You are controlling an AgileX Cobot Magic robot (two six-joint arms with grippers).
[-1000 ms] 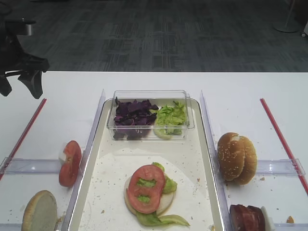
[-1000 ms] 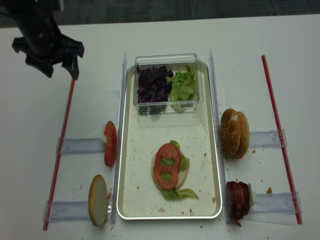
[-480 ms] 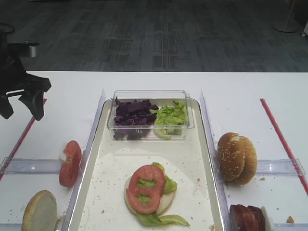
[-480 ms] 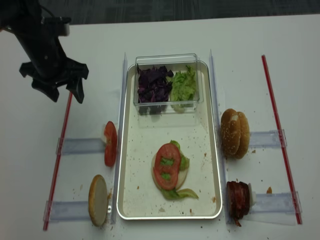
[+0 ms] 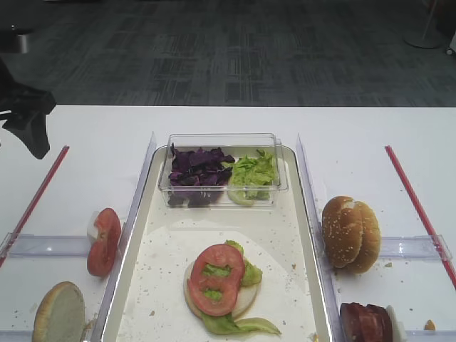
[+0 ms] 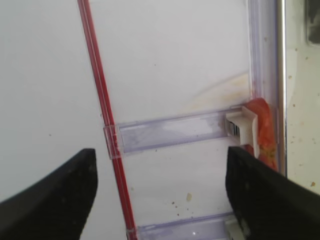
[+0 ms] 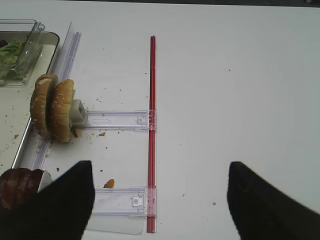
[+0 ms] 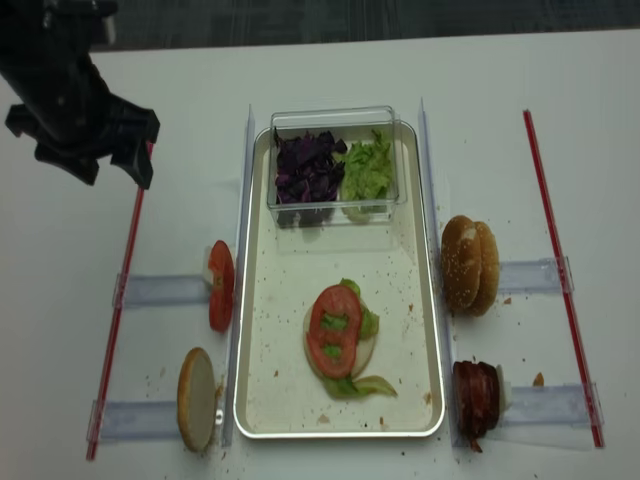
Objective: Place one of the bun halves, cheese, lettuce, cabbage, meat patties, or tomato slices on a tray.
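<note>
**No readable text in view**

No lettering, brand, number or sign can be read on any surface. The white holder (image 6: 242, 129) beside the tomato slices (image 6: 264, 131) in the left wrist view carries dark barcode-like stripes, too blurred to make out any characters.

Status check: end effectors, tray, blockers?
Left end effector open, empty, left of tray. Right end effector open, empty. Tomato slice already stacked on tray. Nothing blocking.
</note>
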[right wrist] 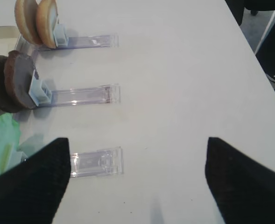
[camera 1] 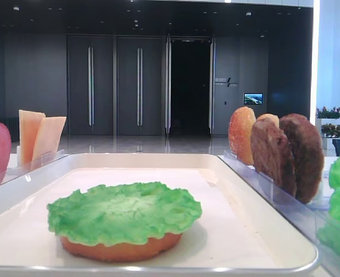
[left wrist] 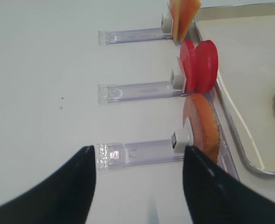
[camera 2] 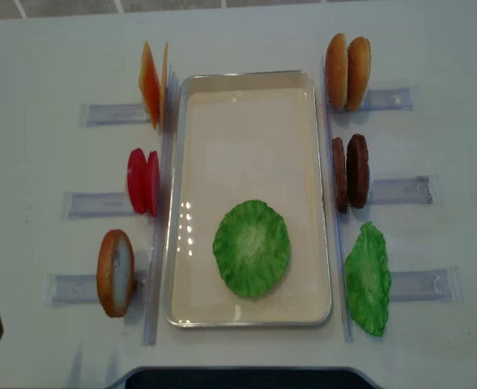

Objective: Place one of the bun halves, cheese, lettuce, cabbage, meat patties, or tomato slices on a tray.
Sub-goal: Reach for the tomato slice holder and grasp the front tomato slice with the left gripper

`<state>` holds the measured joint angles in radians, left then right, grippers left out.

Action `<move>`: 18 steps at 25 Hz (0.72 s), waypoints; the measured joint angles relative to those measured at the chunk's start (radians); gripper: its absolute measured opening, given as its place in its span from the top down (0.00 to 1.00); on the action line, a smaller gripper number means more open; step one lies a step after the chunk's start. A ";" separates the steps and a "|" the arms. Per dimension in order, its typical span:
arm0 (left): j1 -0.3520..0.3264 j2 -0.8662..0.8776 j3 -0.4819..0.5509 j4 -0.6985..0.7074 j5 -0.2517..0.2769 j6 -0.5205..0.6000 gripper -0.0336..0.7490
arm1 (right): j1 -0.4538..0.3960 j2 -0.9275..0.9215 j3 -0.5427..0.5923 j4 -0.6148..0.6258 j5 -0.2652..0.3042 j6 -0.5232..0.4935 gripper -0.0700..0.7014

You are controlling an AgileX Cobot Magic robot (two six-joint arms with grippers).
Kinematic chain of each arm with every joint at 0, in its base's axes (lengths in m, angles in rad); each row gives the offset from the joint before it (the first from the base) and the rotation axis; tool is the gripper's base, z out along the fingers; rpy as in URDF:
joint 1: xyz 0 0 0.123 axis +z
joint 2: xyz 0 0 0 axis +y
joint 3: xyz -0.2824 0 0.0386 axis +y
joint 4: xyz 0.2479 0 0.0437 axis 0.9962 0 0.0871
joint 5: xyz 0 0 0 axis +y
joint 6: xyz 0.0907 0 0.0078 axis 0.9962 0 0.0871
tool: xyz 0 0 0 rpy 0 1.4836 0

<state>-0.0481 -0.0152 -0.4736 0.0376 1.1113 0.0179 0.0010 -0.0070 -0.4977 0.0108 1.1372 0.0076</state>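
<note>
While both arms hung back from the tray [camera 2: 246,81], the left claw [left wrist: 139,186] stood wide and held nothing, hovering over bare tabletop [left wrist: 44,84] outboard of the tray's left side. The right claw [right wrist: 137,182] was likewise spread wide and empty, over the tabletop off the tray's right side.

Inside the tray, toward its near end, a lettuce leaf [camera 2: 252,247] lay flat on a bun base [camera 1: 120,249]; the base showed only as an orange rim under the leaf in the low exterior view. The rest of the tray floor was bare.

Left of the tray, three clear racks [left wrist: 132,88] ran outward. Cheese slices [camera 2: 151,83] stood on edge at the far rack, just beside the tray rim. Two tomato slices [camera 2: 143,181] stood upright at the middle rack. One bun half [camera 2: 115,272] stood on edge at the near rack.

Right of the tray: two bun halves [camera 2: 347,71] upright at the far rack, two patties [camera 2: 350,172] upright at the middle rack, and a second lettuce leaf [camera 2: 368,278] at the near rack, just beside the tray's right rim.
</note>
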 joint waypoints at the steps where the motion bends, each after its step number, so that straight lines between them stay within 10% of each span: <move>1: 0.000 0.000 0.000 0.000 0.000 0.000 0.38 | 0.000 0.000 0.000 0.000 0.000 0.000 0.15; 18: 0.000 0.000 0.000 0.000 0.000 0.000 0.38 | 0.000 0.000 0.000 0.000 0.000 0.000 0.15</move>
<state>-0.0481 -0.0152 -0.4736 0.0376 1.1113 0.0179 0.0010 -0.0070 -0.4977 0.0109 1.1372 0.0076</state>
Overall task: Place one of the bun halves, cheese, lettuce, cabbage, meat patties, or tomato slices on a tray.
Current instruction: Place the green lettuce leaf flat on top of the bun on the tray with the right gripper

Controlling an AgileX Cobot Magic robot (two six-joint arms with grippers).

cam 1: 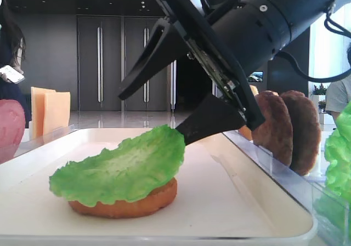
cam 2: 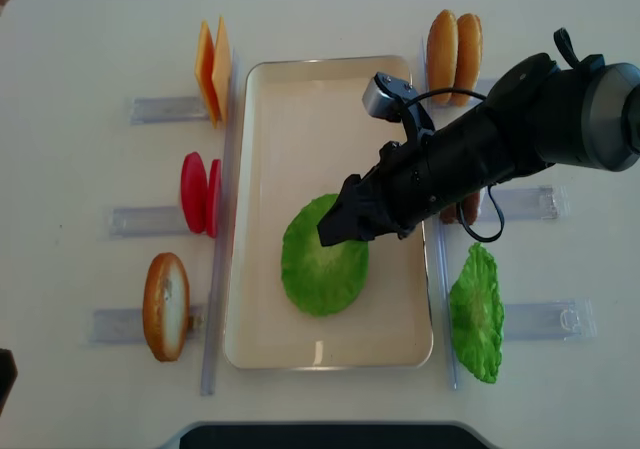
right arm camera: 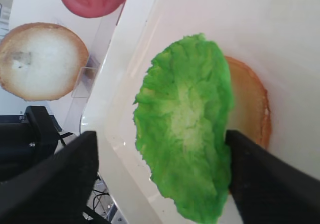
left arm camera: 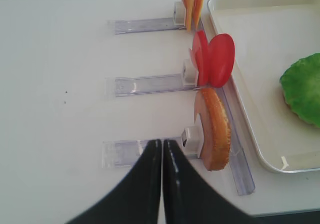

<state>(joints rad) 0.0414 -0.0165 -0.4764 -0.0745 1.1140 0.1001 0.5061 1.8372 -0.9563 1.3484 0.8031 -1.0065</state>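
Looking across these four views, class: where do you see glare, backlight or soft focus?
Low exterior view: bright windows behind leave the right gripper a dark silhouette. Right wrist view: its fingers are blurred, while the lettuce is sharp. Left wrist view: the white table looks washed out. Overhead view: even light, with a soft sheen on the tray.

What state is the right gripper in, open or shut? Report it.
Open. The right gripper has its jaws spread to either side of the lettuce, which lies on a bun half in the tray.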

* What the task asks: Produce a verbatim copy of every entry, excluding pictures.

* Result of this task:
You are controlling an AgileX Cobot Magic robot (two six-joint arms with grippers).
[-1000 ms] 
[-1000 ms] 
[-480 ms] 
[-480 ms] 
[+0 ms] 
[+0 ms] 
[+0 ms] 
[+0 ms] 
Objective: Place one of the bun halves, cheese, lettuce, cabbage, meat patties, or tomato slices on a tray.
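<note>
**No readable text in view**

No lettering, brand, number or sign can be read on any surface. The white holder (image 6: 242, 129) beside the tomato slices (image 6: 264, 131) in the left wrist view carries dark barcode-like stripes, too blurred to make out any characters.

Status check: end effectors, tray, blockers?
Left end effector open, empty, left of tray. Right end effector open, empty. Tomato slice already stacked on tray. Nothing blocking.
</note>
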[right wrist] 
[camera 1] 
[left wrist] 
[camera 2] 

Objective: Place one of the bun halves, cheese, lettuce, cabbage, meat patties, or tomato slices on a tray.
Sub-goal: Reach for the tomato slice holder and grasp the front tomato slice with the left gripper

`<state>` holds the measured joint angles in radians, left then right, grippers left out.

Action `<move>`: 18 steps at 25 Hz (0.72 s), waypoints; the measured joint angles relative to those measured at the chunk's start (radians); gripper: its absolute measured opening, given as its place in its span from the top down (0.00 to 1.00); on the action line, a smaller gripper number means more open; step one lies a step after the chunk's start. A ";" separates the steps and a "|" the arms. Per dimension in order, its typical span:
arm0 (left): j1 -0.3520..0.3264 j2 -0.8662..0.8776 j3 -0.4819..0.5509 j4 -0.6985..0.7074 j5 -0.2517..0.2769 j6 -0.5205..0.6000 gripper -0.0336..0.7490
arm1 (right): j1 -0.4538..0.3960 j2 -0.9275..0.9215 j3 -0.5427..0.5923 j4 -0.6148..0.6258 j5 -0.2652..0.3042 j6 -0.5232..0.4935 gripper -0.0700..0.7014

You are controlling an AgileX Cobot Magic robot (two six-joint arms with grippers).
Kinematic chain of each arm with every joint at 0, in its base's axes (lengths in m, angles in rad); each row gives the offset from the joint before it (the first from the base) and the rotation axis; tool is the gripper's base, z out along the fingers; rpy as in URDF:
joint 1: xyz 0 0 0.123 axis +z
joint 2: xyz 0 0 0 axis +y
joint 3: xyz -0.2824 0 0.0386 axis +y
joint 4: xyz 0.2479 0 0.0437 axis 0.9962 0 0.0871
joint 5: xyz 0 0 0 axis +y
joint 6: xyz 0.0907 0 0.0078 axis 0.9962 0 0.0871
tool: xyz 0 0 0 rpy 0 1.4836 0

<state>-0.0481 -0.0152 -0.4736 0.0376 1.1113 0.0179 0.0010 -0.0070 -0.4977 0.0108 1.1372 0.0076</state>
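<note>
While both arms hung back from the tray [camera 2: 246,81], the left claw [left wrist: 139,186] stood wide and held nothing, hovering over bare tabletop [left wrist: 44,84] outboard of the tray's left side. The right claw [right wrist: 137,182] was likewise spread wide and empty, over the tabletop off the tray's right side.

Inside the tray, toward its near end, a lettuce leaf [camera 2: 252,247] lay flat on a bun base [camera 1: 120,249]; the base showed only as an orange rim under the leaf in the low exterior view. The rest of the tray floor was bare.

Left of the tray, three clear racks [left wrist: 132,88] ran outward. Cheese slices [camera 2: 151,83] stood on edge at the far rack, just beside the tray rim. Two tomato slices [camera 2: 143,181] stood upright at the middle rack. One bun half [camera 2: 115,272] stood on edge at the near rack.

Right of the tray: two bun halves [camera 2: 347,71] upright at the far rack, two patties [camera 2: 350,172] upright at the middle rack, and a second lettuce leaf [camera 2: 368,278] at the near rack, just beside the tray's right rim.
</note>
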 joint waypoints at the steps where the motion bends, each after its step number, so that straight lines between them stay within 10% of each span: <move>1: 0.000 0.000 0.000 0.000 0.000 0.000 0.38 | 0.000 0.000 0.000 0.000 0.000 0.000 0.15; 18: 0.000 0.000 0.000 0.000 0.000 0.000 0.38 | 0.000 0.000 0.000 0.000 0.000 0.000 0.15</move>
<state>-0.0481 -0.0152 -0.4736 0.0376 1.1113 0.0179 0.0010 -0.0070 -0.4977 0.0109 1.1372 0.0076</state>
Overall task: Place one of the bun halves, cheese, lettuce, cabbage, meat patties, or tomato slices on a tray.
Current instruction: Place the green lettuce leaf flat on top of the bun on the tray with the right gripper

Controlling an AgileX Cobot Magic robot (two six-joint arms with grippers).

cam 1: 
cam 2: 
right arm camera: 
left arm camera: 

<state>(joints rad) 0.0414 -0.0165 -0.4764 -0.0745 1.1140 0.1001 0.5061 1.8372 -0.9563 1.3484 0.8031 -1.0065</state>
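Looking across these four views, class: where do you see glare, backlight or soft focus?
Low exterior view: bright windows behind leave the right gripper a dark silhouette. Right wrist view: its fingers are blurred, while the lettuce is sharp. Left wrist view: the white table looks washed out. Overhead view: even light, with a soft sheen on the tray.

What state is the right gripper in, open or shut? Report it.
Open. The right gripper has its jaws spread to either side of the lettuce, which lies on a bun half in the tray.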

No more output will be given.